Does that mean war is impossible? No. But if Putin does invade Ukraine, he will do it without broad public support at home, and in a manner that will almost certainly weaken that support still further. It would break just about every rule in a playbook that has ensured his political longevity.

Clearly, though, detente between the United States and Russia is also not in the cards. As focused as Russians are on the economy, most also see the United States as a geopolitical threat, and Putin has successfully used that threat to marginalize the domestic opposition and independent media, branding them as traitors. Short of disbanding NATO, nothing Biden could say or do would change that state of affairs.

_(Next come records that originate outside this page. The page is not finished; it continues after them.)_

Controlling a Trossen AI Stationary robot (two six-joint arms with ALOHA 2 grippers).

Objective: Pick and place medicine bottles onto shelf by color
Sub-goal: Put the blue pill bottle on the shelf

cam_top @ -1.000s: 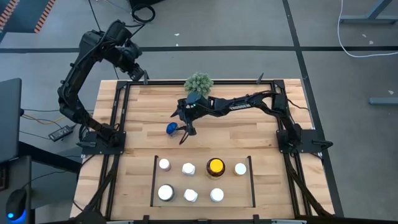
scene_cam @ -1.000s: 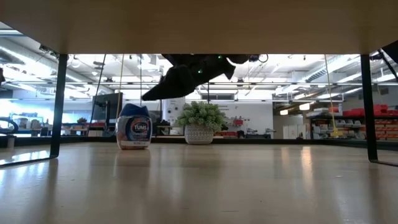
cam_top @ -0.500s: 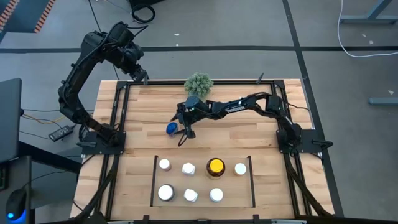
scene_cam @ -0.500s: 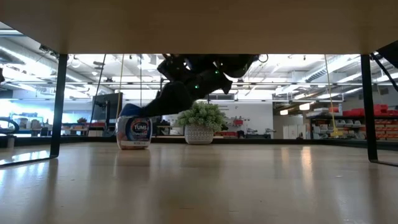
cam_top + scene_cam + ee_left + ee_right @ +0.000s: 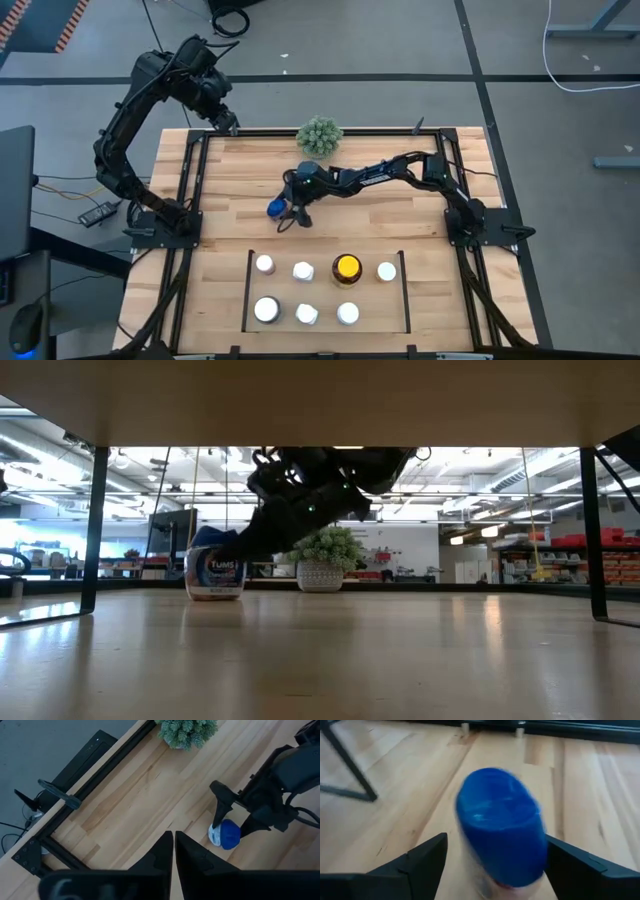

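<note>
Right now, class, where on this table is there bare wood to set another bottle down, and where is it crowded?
Free: the strip between the blue bottle and the shelf; the shelf's lower right corner, beside the last white-capped bottle. Crowded: around the blue bottle, which the right tool straddles open, near the plant. The left tool waits shut at the far left corner.

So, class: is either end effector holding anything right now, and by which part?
Nothing is held. The right end effector straddles the blue bottle with fingers open; the left end effector is shut on nothing.
</note>
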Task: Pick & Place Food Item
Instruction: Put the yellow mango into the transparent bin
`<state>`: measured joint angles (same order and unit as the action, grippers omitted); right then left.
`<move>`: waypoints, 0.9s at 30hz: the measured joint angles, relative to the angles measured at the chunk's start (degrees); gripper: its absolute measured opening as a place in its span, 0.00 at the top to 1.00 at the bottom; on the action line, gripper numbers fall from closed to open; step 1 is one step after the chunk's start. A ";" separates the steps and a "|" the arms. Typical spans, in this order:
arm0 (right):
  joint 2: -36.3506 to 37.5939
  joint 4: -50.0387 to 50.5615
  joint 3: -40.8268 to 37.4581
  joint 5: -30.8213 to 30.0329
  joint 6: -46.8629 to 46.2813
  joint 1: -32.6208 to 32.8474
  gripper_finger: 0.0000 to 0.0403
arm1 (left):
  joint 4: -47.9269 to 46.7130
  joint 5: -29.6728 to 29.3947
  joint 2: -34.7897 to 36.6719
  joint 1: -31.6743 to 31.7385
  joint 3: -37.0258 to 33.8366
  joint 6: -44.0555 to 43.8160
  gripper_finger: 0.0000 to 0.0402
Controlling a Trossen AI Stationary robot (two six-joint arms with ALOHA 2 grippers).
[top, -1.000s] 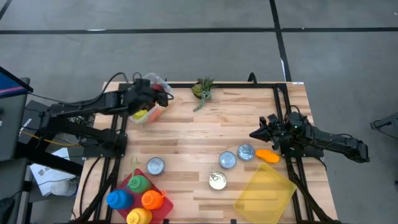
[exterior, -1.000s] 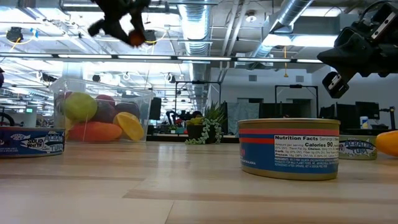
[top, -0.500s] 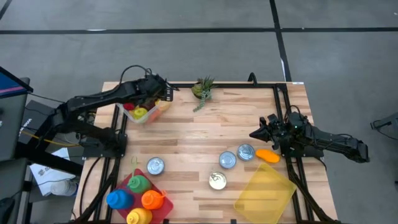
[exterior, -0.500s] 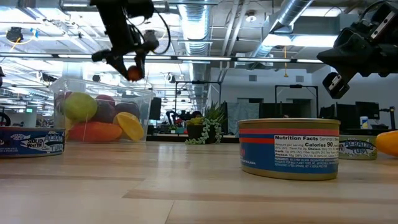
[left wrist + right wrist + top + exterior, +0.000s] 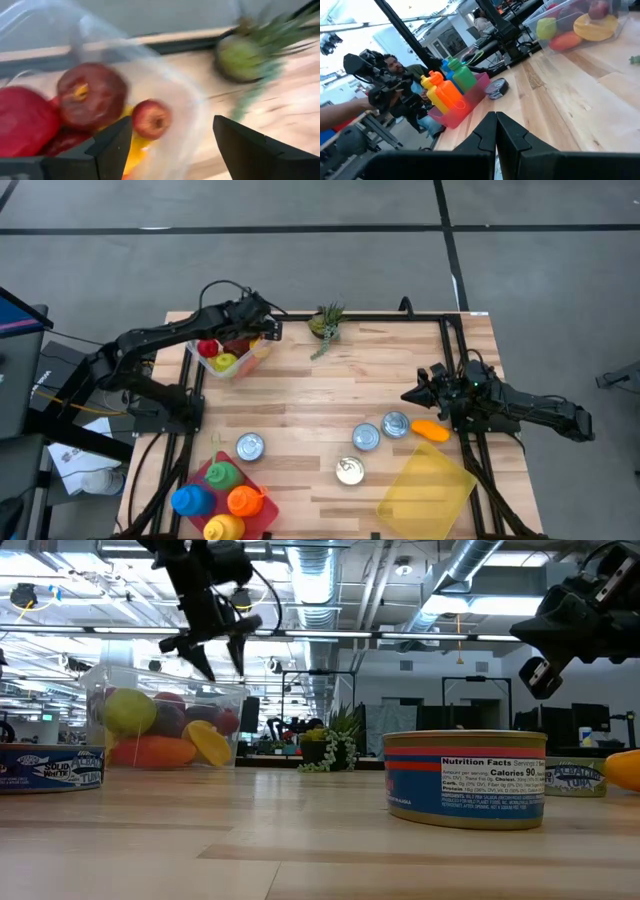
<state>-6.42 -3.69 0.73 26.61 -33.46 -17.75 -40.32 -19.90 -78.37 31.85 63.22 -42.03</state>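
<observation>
Grey concrete floor [image 5: 320,270] all round my table, crossed by dark seam lines [image 5: 300,227]. Low camera looks into an open workshop: exposed silver ducting [image 5: 470,570] overhead, strip lights [image 5: 300,632] running across the ceiling, dark desks and monitors [image 5: 590,718] at the back. Through the right wrist camera, a person [image 5: 390,67] sits beyond the table edge.
</observation>
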 joint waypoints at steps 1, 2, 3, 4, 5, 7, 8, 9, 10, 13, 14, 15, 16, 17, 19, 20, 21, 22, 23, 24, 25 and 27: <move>0.00 -0.19 -0.03 0.00 -0.37 0.01 1.00 | 1.30 1.02 0.93 0.08 0.00 -0.03 0.31; 0.00 -0.38 -0.04 0.03 -0.41 0.01 1.00 | 2.55 2.40 2.12 0.08 0.00 -0.16 0.30; 0.00 0.07 0.19 0.15 0.28 0.01 1.00 | 3.55 3.75 3.52 0.12 0.00 -0.25 0.30; 0.00 2.16 1.13 0.14 1.76 0.01 1.00 | 5.12 5.33 5.11 0.07 0.00 -0.25 0.29; -0.02 6.06 2.88 0.01 4.01 0.04 1.00 | 6.99 7.13 6.83 -0.17 0.00 -0.23 0.29; -1.37 15.95 7.77 -2.70 9.25 0.06 1.00 | 10.82 9.60 10.50 -1.29 0.02 -0.25 0.29; -3.48 20.33 10.46 -4.99 11.58 0.06 1.00 | 13.02 10.82 12.41 -1.97 0.02 -0.28 0.29; -5.98 22.21 12.40 -7.57 12.46 0.07 1.00 | 14.59 11.43 14.24 -2.57 0.02 -0.30 0.29; -8.80 22.54 14.30 -9.81 12.83 0.07 1.00 | 16.39 11.49 16.12 -3.50 0.02 -0.26 0.29; -16.33 26.73 22.07 -15.00 13.29 0.12 0.98 | 21.27 11.37 21.19 -5.81 0.11 -0.25 0.30; -18.74 29.18 24.85 -17.43 12.64 0.12 0.97 | 21.99 11.23 22.52 -6.28 0.11 -0.13 0.30; -21.64 30.69 27.53 -19.84 11.55 0.11 0.95 | 22.59 11.14 23.73 -6.86 0.11 0.15 0.30; -25.17 32.50 30.31 -21.74 10.98 0.10 0.94 | 22.82 11.10 24.87 -7.50 0.11 0.63 0.30; -28.55 34.90 32.82 -22.45 10.96 0.06 0.92 | 22.90 10.82 25.75 -8.05 0.11 0.68 0.30; -35.32 41.06 38.98 -22.43 11.38 0.10 0.88 | 22.74 10.72 27.28 -9.00 0.09 -0.09 0.30; -38.33 45.40 42.24 -22.42 11.52 0.13 0.86 | 22.80 10.71 27.81 -9.31 0.09 -0.54 0.30; -41.61 49.96 45.64 -22.43 11.72 0.12 0.84 | 22.82 10.73 28.33 -9.85 0.09 -1.22 0.30; -44.89 54.50 48.86 -22.47 12.58 0.15 0.82 | 22.76 10.71 28.70 -10.46 0.09 -1.75 0.30; -47.83 59.60 51.95 -22.59 13.81 0.17 0.80 | 22.82 10.71 29.00 -11.11 0.09 -1.83 0.30; -50.97 64.30 54.50 -23.26 15.31 0.17 0.77 | 22.76 10.71 29.23 -11.84 0.07 -1.88 0.30; -53.70 68.43 56.70 -24.03 16.70 0.43 0.75 | 22.72 10.68 29.30 -12.57 0.04 -1.84 0.30; -57.84 74.19 60.23 -25.40 18.57 1.29 0.69 | 22.71 11.07 29.30 -14.19 0.04 -0.91 0.30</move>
<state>-64.26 70.50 60.96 1.21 -14.89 -16.47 -17.61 -8.83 -49.07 17.65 63.26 -42.94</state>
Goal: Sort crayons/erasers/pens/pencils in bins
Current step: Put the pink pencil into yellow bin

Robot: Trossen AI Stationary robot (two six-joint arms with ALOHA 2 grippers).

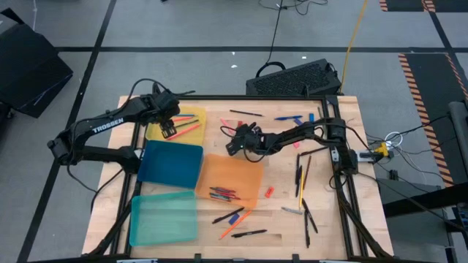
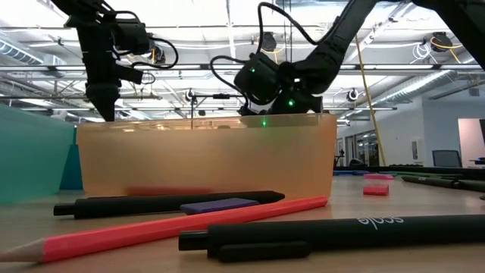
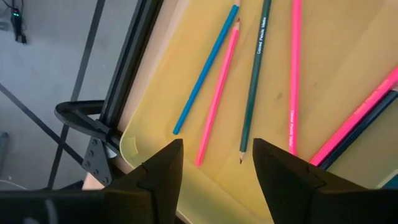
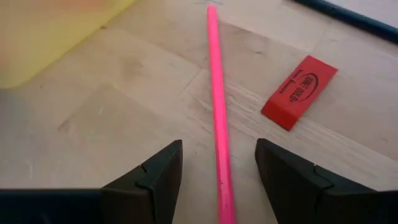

So where does that leave the United States and its allies? What we know about how Putin uses and maintains power suggests that radical shifts — whether toward war or toward reconciliation — are unlikely, which means a long period of confrontation is all but inevitable. Western governments can’t change that reality, but they can learn to live with it. They can insulate themselves and Ukraine from the worst of its effects, and relearn the kind of strategic patience that a protracted conflict requires.